Since there is usually at least one potential stallion a season which cranks the Coolmore PR machine into full waxing gear, it might not do to get too carried away on the hype. O’Brien, Magnier Co are not allergic to publicity, per se, just any negative stuff. But even allowing for that, what under-the-wire reports there are from Ballydoyle suggest So You Think really is an exceptional animal.

Even veteran work-watchers who were around during the peak years of some of Vincent O’Brien’s best horses have apparently been impressed by what they’ve seen. And it was impossible to ignore the quietly appreciative noises made by Ryan Moore when the former British champion jockey sat on So You Think for the first time in last month’s Tattersalls Gold Cup.

Already there is speculation about what horse Moore might ride if a mouth-watering clash between the Aussie star and last year’s Derby and Arc hero Workforce goes ahead, possibly in next month’s Eclipse at Sandown. A rather gentle question along those lines, lobbed at Moore recently in a TV interview, resulted in an exasperated exit stage right by the rider. Quite what the Aussie media would make of that is not hard to imagine.

Much harder to picture is the response should the French runner, Planteur, or any other Prince Of Wales’s Stakes runner, get in the way of So You Think on Wednesday.
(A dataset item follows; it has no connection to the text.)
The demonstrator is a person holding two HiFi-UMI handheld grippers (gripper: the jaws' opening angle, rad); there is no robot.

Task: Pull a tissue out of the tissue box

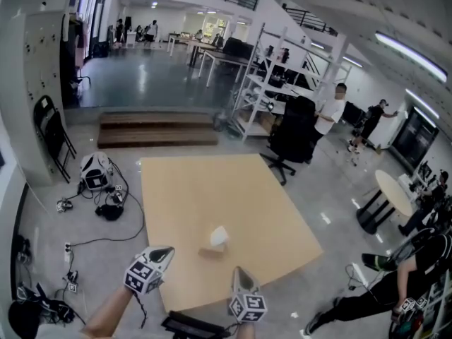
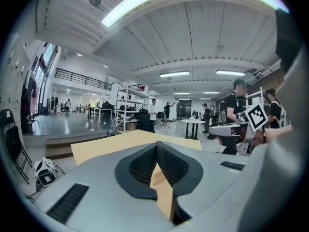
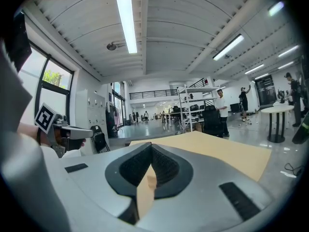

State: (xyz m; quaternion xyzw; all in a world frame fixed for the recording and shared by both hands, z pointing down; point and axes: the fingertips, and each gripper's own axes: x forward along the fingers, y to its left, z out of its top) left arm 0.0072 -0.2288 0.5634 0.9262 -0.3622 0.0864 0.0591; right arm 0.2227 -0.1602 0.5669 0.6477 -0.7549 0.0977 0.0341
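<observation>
A small tan tissue box (image 1: pixel 211 251) sits near the front of the tan table (image 1: pixel 205 189), with a white tissue (image 1: pixel 219 236) standing out of its top. My left gripper (image 1: pixel 165 252) hovers at the table's front edge, left of the box, with its jaws together and nothing in them. My right gripper (image 1: pixel 239 271) hangs just in front and to the right of the box, also shut and empty. In the left gripper view the closed pads (image 2: pixel 145 166) leave a slit through which the box (image 2: pixel 157 179) shows. The right gripper view shows the box (image 3: pixel 150 181) the same way.
A black office chair (image 1: pixel 292 136) stands at the table's far right corner. A round white table (image 1: pixel 393 192) and people are to the right. Bags and cables (image 1: pixel 97 174) lie on the floor to the left, near a folding chair (image 1: pixel 53 129). Metal shelves (image 1: pixel 272 83) stand behind.
</observation>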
“Beyond a mile there isn’t a horse on the planet capable of beating So You Think and in the next six months he will prove it,” a senior official Australian handicapper said recently.

Even for a nation not renowned for any sporting inferiority complex, such statements are notably bullish.

The treat for Royal Ascot’s masses this week is that So You Think looks capable of walking the walk as well as his compatriots are of talking the talk.

STAR COULD GENERATE BREEDING FEES OF €25M A YEAR

"HE IS a horse with that wow factor. He is an imposing individual with an exceptionally strong physique. You can see why the guys fell for him and paid a lot of money," says John Osborne, chief executive of the Irish National Stud and an acknowledged bloodstock expert.

Osborne estimates So You Think's exploits in Australia already mean he could command a stud fee down under of Aus$75,000 (about €55,000.) Depending on how the horse fares in Europe's best races this summer, a fee of €30,000 in the Northern Hemisphere may be realistic when he retires from racing.

Presuming So You Think covers 150 mares a season in each hemisphere, such financial calculations could result in him generating breeding fees of over €25 million a year.

"Sea The Stars started at a much higher fee but he was exceptional in every sense. For middle distance horses, it is rare for them to start off at a fee of more than 30,000.

"Both Galileo and Montjeu started at 25,000. It takes a hell of a horse to break out of those lines," Osborne says. "But So You Think looks to have a lot to offer."